Üçüncüsü, PYD’nin Suriye’de elde ettiği kazanımları koruyabilmesine, DEM partinin de Türkiye’de rahatça siyaset yapmasına PKK gölgesinin düşmesi sözünü ettiğim bu kazanımları zora sokuyor. İşin başında bu yapıları denetlemek ve kendi kontrolünde tutabilmek için adamlarını bu yapıların içerisine serpiştirerek denetleyen örgüt, bu saatten sonra bu kazanımları korumanın kendi varlığını korumaktan daha anlamlı ve değerli hale geldiğinin farkında. Diğer bir ifadeyle ortaya çıkan yeni durum ve imkânlar sebebiyle PKK’nin astarı yüzünden pahalı hale gelmiş. PKK’nin varlığı PYD yöneticileri başta olmak üzere bu oluşuma hayatiyet kazandırmak isteyen küresel güçleri de rahatsız etmektedir. Çünkü uluslararası arenada terörist vasfı tescillenmiş, sicili kirli bir PKK isminin güçlendirilmek istenen bu yapıyla birlikte anılması her şeyden önce bir meşruiyet sorunu ortaya çıkarıyor.

Dördüncüsü, Başı her sıkıştığında İran’ın iç taraflarına doğru çekilerek himaye imkânı bulan örgüt, özellikle Kasım Süleymani/İran ve Esed’in danışıklı olarak PKK’ye devrettikleri Suriye’nin kuzeyi ve doğusunda Rojava olarak isimlendirilen teritoryal alanda fırsatını bulduğu ilk anda İran ve Esed’i atlayarak ABD ile iş tutmaya başlaması, Kandil’in İran’a açılan yollarını büyük oranda tıkadı. ABD ile iş tutma, sadece İran’la değil, Irak içerisindeki Haşd-i Şabi gibi İran güdümünde hareket eden paramiliter güçlerle de ilişkilerini zora soktu.

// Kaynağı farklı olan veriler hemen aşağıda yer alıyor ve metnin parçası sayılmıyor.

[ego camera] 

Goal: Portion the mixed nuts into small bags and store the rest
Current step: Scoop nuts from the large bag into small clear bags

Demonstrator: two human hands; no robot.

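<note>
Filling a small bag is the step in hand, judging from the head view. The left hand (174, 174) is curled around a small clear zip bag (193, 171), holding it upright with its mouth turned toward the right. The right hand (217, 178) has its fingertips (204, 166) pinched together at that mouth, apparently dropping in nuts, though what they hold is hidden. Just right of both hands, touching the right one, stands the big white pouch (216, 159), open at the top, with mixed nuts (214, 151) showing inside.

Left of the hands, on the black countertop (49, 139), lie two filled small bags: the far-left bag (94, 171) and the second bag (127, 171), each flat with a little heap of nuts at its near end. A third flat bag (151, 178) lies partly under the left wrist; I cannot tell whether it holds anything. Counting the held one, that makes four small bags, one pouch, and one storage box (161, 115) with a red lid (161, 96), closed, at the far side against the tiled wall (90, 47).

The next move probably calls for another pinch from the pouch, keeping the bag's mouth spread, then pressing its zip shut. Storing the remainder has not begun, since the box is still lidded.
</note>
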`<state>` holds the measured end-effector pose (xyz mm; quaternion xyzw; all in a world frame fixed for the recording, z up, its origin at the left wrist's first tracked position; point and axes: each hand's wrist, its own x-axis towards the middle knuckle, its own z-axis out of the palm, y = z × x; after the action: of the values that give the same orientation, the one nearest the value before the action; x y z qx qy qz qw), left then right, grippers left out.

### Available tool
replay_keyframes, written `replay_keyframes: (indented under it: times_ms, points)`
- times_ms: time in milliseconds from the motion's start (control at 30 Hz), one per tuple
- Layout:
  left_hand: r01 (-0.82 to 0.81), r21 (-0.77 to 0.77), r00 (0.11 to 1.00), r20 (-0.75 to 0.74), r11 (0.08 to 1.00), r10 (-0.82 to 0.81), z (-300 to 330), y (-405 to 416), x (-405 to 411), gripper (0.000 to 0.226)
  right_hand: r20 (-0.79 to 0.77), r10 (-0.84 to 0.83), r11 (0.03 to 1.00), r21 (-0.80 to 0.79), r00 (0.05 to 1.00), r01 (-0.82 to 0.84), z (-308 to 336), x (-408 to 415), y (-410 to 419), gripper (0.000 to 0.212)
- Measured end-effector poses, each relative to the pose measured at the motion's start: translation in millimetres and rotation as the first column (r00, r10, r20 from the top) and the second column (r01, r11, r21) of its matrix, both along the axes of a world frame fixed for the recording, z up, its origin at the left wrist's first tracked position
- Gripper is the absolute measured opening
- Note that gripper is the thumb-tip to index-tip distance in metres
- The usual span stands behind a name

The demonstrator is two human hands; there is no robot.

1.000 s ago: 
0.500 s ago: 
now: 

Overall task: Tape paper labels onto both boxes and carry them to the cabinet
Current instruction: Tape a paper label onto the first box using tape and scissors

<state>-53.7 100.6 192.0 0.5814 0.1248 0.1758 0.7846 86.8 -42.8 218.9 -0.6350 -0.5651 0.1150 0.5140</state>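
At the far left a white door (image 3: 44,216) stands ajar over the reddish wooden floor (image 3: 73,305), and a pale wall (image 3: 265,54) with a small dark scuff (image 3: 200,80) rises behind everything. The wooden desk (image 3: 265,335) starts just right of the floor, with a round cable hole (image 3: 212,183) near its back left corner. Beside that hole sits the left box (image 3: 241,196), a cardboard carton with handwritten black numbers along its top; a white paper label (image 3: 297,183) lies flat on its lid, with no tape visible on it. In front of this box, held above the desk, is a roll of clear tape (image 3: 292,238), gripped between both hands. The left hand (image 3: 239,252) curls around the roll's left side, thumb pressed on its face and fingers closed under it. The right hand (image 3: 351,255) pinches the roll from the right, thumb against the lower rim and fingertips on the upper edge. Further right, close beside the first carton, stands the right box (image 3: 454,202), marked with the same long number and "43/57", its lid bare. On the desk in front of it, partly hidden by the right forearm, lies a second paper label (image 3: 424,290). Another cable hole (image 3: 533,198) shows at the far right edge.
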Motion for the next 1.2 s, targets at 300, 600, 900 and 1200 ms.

Ortadoğu gibi zor bir coğrafyada, ortaya çıkan yeni durumları kendi lehine çevirerek kazanımlarını arttırmayı başaran PKK gibi dirençli bir örgütün tasfiyesinin sancılı olacağını teslim etmek gerekiyor. Ayrıca, mücadele süreci boyunca bölgesel ve küresel bazı aktörlerle “çıkar ortaklığı” temelinde geliştirdiği bazı karanlık ilişkiler sebebiyle, süreç içerisinde bu söz konusu aktörler tarafından kullanışlı bir aparat işlevi görmeye başladı. Bu kirli savaştan nemalanan ve Kandil’deki kimi savaş baronlarının da parçası oldukları bu çetrefilli ilişkiler ağı ayrıca bu sürecin selametini zora sokmaktadır.

Tüm bu zorluklara rağmen yukarıda özetleyerek anlatmaya çalıştığım gerekçelerle örgütün kendisinin de ‘onurlu’ bir çıkış yolu aradığını düşünüyorum. ‘Önderlik/Öcalan’ın çağrısı kendileri açısından aynı zamanda bu sıkışıklıktan kurtulmanın imkânını oluşturuyor.

Burada iki farklı ama iç içe geçen sorundan söz etmek mümkün; birincisi, PKK’nin silah bırakması, diğeri, siyasal ve sosyolojik boyutuyla uluslararası bir mahiyete bürünen Kürt sorunu.

Mamafih bir sorunu dondurucuya koymakla donmuyor, daha farklı çehrelere bürünerek yeniden karşımıza çıkıyor. Silahlı boyutunu aşmak nispeten kolay, dahası, bunun arifesinde olduğumuzu düşünüyorum. Lakin, siyasi ve sosyolojik boyutuna hal çaresi bulmak için daha hassas ve karmaşık süreçlerle karşı karşıya olduğumuz ortada.

Dondurucunun kapağı yeniden açıldığına göre sorunu siyasi/sosyolojik tüm boyutlarıyla konuşmak gerekiyor.